_Your assignment_. With no edits of any kind, print each record that follows.

[Saved entries]

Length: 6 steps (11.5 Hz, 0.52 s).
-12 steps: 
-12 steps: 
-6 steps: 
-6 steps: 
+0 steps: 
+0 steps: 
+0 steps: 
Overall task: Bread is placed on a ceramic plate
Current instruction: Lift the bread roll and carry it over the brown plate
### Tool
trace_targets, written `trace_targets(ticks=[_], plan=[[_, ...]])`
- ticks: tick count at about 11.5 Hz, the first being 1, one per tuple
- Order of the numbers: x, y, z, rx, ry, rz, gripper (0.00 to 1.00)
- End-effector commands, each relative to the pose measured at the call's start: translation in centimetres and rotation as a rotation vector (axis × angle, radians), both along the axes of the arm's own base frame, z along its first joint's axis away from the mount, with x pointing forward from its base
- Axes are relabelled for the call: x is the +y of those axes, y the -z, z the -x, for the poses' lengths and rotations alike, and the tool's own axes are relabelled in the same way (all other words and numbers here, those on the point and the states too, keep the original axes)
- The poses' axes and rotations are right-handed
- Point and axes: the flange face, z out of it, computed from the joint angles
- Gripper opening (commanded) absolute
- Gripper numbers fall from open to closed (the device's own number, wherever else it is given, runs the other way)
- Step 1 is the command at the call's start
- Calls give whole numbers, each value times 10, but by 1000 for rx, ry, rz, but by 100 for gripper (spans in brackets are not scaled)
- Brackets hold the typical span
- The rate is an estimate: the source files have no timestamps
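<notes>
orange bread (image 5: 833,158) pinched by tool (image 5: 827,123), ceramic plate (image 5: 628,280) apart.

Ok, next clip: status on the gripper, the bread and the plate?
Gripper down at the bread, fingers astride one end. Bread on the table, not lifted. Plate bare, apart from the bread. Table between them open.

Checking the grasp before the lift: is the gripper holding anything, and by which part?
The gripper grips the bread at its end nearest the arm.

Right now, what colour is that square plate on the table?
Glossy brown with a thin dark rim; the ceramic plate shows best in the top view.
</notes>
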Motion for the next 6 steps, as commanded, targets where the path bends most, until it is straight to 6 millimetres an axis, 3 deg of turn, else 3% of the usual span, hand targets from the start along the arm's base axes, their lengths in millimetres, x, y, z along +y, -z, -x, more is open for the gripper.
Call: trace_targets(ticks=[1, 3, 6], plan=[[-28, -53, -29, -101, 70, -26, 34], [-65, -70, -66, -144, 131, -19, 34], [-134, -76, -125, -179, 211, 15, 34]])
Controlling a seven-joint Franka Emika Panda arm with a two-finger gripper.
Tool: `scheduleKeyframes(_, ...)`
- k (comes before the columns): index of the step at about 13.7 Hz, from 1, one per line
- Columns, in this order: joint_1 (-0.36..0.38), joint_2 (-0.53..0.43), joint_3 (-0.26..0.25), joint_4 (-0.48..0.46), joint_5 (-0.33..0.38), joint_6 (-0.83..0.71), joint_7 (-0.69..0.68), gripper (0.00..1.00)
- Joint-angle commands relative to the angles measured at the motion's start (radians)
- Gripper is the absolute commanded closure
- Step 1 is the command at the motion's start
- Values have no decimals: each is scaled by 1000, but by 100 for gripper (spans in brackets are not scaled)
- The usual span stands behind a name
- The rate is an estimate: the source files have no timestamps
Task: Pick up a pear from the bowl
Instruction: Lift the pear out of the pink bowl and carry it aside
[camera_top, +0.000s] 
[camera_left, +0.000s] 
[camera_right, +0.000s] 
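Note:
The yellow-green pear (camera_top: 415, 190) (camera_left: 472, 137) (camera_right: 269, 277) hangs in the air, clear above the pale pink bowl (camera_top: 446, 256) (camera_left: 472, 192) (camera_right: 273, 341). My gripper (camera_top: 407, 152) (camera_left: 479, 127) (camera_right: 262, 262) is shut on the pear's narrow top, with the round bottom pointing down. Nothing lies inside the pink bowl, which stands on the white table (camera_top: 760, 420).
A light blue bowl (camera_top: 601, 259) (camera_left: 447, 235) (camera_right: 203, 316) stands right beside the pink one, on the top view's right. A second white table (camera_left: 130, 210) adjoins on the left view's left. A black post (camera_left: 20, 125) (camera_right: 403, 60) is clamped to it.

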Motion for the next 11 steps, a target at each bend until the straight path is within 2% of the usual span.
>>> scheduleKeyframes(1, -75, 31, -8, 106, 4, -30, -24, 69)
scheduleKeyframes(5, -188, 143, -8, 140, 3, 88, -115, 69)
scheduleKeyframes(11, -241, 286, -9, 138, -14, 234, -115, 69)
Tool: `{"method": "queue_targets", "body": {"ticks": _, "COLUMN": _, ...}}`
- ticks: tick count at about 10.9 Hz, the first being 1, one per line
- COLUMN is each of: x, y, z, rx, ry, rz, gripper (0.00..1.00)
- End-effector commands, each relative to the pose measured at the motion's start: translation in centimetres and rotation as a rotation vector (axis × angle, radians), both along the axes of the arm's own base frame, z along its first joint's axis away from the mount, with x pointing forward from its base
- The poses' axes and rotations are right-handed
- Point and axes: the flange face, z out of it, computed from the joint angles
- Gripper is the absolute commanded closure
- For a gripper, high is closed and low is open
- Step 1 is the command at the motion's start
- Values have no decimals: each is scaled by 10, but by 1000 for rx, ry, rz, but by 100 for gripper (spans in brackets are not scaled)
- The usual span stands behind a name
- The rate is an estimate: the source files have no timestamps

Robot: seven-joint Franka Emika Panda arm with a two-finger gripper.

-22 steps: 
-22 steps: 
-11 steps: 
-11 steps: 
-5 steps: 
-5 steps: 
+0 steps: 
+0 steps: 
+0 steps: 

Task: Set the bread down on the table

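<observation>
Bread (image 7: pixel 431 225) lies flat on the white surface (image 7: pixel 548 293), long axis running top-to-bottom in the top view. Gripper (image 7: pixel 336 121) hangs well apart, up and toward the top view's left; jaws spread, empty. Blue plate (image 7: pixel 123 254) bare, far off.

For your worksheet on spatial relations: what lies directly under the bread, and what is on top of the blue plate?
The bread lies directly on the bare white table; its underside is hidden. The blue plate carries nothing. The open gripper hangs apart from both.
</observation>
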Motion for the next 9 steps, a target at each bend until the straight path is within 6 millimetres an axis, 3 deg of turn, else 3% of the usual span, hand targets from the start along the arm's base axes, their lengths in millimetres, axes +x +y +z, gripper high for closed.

_Problem solution_.
Length: 6 steps (11.5 Hz, 0.52 s).
-12 steps: 
-12 steps: 
-6 steps: 
-6 steps: 
+0 steps: 
+0 steps: 
+0 steps: 
Overall task: Bread is placed on a ceramic plate
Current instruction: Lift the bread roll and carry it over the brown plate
### Tool
trace_targets, written `trace_targets(ticks=[_], plan=[[_, ...]])`
- ticks: tick count at about 11.5 Hz, the first being 1, one per tuple
- Order of the numbers: x, y, z, rx, ry, rz, gripper (0.00 to 1.00)
- End-effector commands, each relative to the pose measured at the call's start: translation in centimetres and rotation as a rotation vector (axis × angle, radians), both along the axes of the arm's own base frame, z along its first joint's axis away from the mount, with x pointing forward from its base
- Axes are relabelled for the call: x is the +y of those axes, y the -z, z the -x, for the poses' lengths and rotations alike, and the tool's own axes are relabelled in the same way (all other words and numbers here, those on the point and the states too, keep the original axes)
- The poses' axes and rotations are right-handed
- Point and axes: the flange face, z out of it, computed from the joint angles
- Gripper opening (commanded) absolute
- Gripper numbers fall from open to closed (the device's own number, wherever else it is given, runs the other way)
- Step 1 is the command at the call's start
- Calls give whole numbers, each value times 10, but by 1000 for rx, ry, rz, but by 100 for gripper (spans in brackets are not scaled)
- Brackets hold the typical span
- The rate is an estimate: the source files have no timestamps
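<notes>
orange bread (image 5: 833,158) pinched by tool (image 5: 827,123), ceramic plate (image 5: 628,280) apart.

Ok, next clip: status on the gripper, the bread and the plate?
Gripper down at the bread, fingers astride one end. Bread on the table, not lifted. Plate bare, apart from the bread. Table between them open.

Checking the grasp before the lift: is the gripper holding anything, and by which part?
The gripper grips the bread at its end nearest the arm.

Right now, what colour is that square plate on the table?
Glossy brown with a thin dark rim; the ceramic plate shows best in the top view.
</notes>
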Motion for the next 6 steps, as commanded, targets where the path bends most, until it is straight to 6 millimetres an axis, 3 deg of turn, else 3% of the usual span, hand targets from the start along the arm's base axes, their lengths in millimetres, x, y, z along +y, -z, -x, more is open for the gripper.
Call: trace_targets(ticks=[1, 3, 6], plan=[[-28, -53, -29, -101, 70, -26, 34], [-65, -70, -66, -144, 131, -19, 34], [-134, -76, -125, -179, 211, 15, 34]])
Controlling a seven-joint Franka Emika Panda arm with a two-finger gripper.
Tool: `scheduleKeyframes(_, ...)`
- k (comes before the columns): index of the step at about 13.7 Hz, from 1, one per line
- Columns, in this order: joint_1 (-0.36..0.38), joint_2 (-0.53..0.43), joint_3 (-0.26..0.25), joint_4 (-0.48..0.46), joint_5 (-0.33..0.38), joint_6 (-0.83..0.71), joint_7 (-0.69..0.68), gripper (0.00..1.00)
- Joint-angle commands relative to the angles measured at the motion's start (radians)
- Gripper is the absolute commanded closure
- Step 1 is the command at the motion's start
- Values have no decimals: each is scaled by 1000, but by 100 for gripper (spans in brackets are not scaled)
- The usual span stands behind a name
- The rate is an estimate: the source files have no timestamps
Task: Pick up a pear from the bowl
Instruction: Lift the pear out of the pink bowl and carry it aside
[camera_top, +0.000s] 
[camera_left, +0.000s] 
[camera_right, +0.000s] 
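Note:
The yellow-green pear (camera_top: 415, 190) (camera_left: 472, 137) (camera_right: 269, 277) hangs in the air, clear above the pale pink bowl (camera_top: 446, 256) (camera_left: 472, 192) (camera_right: 273, 341). My gripper (camera_top: 407, 152) (camera_left: 479, 127) (camera_right: 262, 262) is shut on the pear's narrow top, with the round bottom pointing down. Nothing lies inside the pink bowl, which stands on the white table (camera_top: 760, 420).
A light blue bowl (camera_top: 601, 259) (camera_left: 447, 235) (camera_right: 203, 316) stands right beside the pink one, on the top view's right. A second white table (camera_left: 130, 210) adjoins on the left view's left. A black post (camera_left: 20, 125) (camera_right: 403, 60) is clamped to it.
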
Motion for the next 11 steps, a target at each bend until the straight path is within 2% of the usual span.
>>> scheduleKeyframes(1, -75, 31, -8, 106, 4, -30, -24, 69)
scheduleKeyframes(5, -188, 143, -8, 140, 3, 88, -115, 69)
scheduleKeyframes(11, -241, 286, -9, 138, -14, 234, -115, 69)
Tool: `{"method": "queue_targets", "body": {"ticks": _, "COLUMN": _, ...}}`
- ticks: tick count at about 10.9 Hz, the first being 1, one per line
- COLUMN is each of: x, y, z, rx, ry, rz, gripper (0.00..1.00)
- End-effector commands, each relative to the pose measured at the motion's start: translation in centimetres and rotation as a rotation vector (axis × angle, radians), both along the axes of the arm's own base frame, z along its first joint's axis away from the mount, with x pointing forward from its base
- The poses' axes and rotations are right-handed
- Point and axes: the flange face, z out of it, computed from the joint angles
- Gripper is the absolute commanded closure
- For a gripper, high is closed and low is open
- Step 1 is the command at the motion's start
- Values have no decimals: each is scaled by 10, but by 1000 for rx, ry, rz, but by 100 for gripper (spans in brackets are not scaled)
- The usual span stands behind a name
- The rate is an estimate: the source files have no timestamps

Robot: seven-joint Franka Emika Panda arm with a two-finger gripper.

-22 steps: 
-22 steps: 
-11 steps: 
-11 steps: 
-5 steps: 
-5 steps: 
+0 steps: 
+0 steps: 
+0 steps: 

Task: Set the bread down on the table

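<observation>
Bread (image 7: pixel 431 225) lies flat on the white surface (image 7: pixel 548 293), long axis running top-to-bottom in the top view. Gripper (image 7: pixel 336 121) hangs well apart, up and toward the top view's left; jaws spread, empty. Blue plate (image 7: pixel 123 254) bare, far off.

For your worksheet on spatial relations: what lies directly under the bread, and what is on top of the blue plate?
The bread lies directly on the bare white table; its underside is hidden. The blue plate carries nothing. The open gripper hangs apart from both.
</observation>
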Motion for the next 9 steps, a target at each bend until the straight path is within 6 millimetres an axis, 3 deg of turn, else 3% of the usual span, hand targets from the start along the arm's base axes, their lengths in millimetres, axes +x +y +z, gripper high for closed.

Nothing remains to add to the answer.